Wanted to stop by and say hello. I dabble in fossil cephalopod palaeontology, and was one of the authors of a new book on ammonites that was reviewed here a couple of months ago. There's stuff about my book, my research and links to articles at my website. You can also download PDF files for some of the papers I've written.

Anyway, looking over some of the threads there's clearly a lot of interest in fossil cephs, and some interesting speculations on their evolution. Sadly the fossil record of cephs isn't nearly as complete nor as detailed as people imagine it is. There are lots of fossils, yes, but mostly of the shells of nautiluses and ammonites. There's not nearly so many squid fossils and virtually nothing on soft body parts of any of them. Studies of things like fossil squid hooks and statoliths could be rewarding but no-one seems to be interested in them.

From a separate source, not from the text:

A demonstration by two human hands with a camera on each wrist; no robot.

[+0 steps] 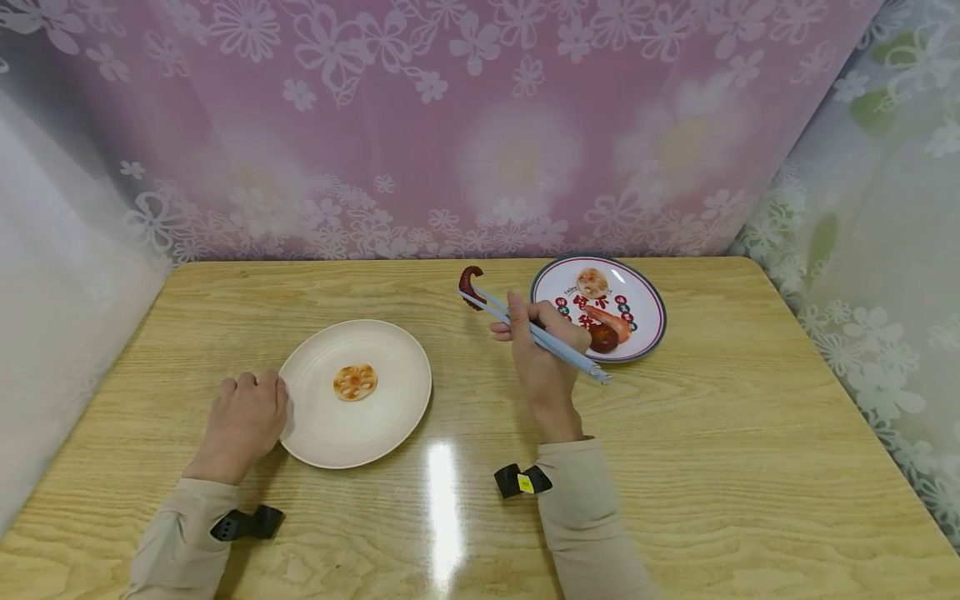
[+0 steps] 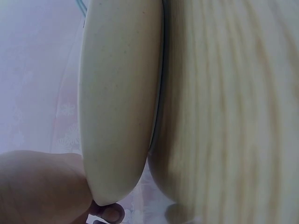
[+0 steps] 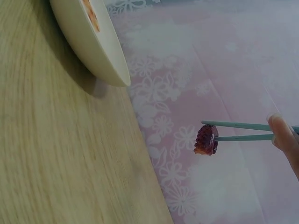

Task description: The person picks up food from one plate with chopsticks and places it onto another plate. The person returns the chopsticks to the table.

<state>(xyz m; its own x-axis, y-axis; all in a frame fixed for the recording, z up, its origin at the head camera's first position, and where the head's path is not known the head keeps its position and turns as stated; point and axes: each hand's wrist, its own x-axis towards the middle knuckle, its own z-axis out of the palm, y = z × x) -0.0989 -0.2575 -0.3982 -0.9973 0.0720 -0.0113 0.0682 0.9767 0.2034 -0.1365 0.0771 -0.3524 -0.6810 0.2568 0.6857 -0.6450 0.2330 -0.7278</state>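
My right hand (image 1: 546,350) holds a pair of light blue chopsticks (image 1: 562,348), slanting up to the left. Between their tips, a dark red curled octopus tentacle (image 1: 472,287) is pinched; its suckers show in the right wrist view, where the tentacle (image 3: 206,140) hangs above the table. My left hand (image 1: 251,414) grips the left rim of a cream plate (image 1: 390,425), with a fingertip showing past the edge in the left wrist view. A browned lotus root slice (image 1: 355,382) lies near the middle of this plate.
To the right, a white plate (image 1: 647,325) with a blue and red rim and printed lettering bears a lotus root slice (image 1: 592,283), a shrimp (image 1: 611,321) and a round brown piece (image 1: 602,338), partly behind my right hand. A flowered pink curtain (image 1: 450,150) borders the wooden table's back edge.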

I look forward to being able to contribute to your discussions in the coming months, and wish you all well.

Cheers,

Neale Monks

http://users.macunlimited.net/n.monks/index.html
 

Clem

Architeuthis
Supporter
Registered
#3
Re: Greetings!

Neale Monks said:
There's not nearly so many squid fossils and virtually nothing on soft body parts of any of them.
Except for that CT-scanned Sigaloceras Neville Hollingworth et al got everyone excited about back in 1999, then dropped down a virtual mineshaft.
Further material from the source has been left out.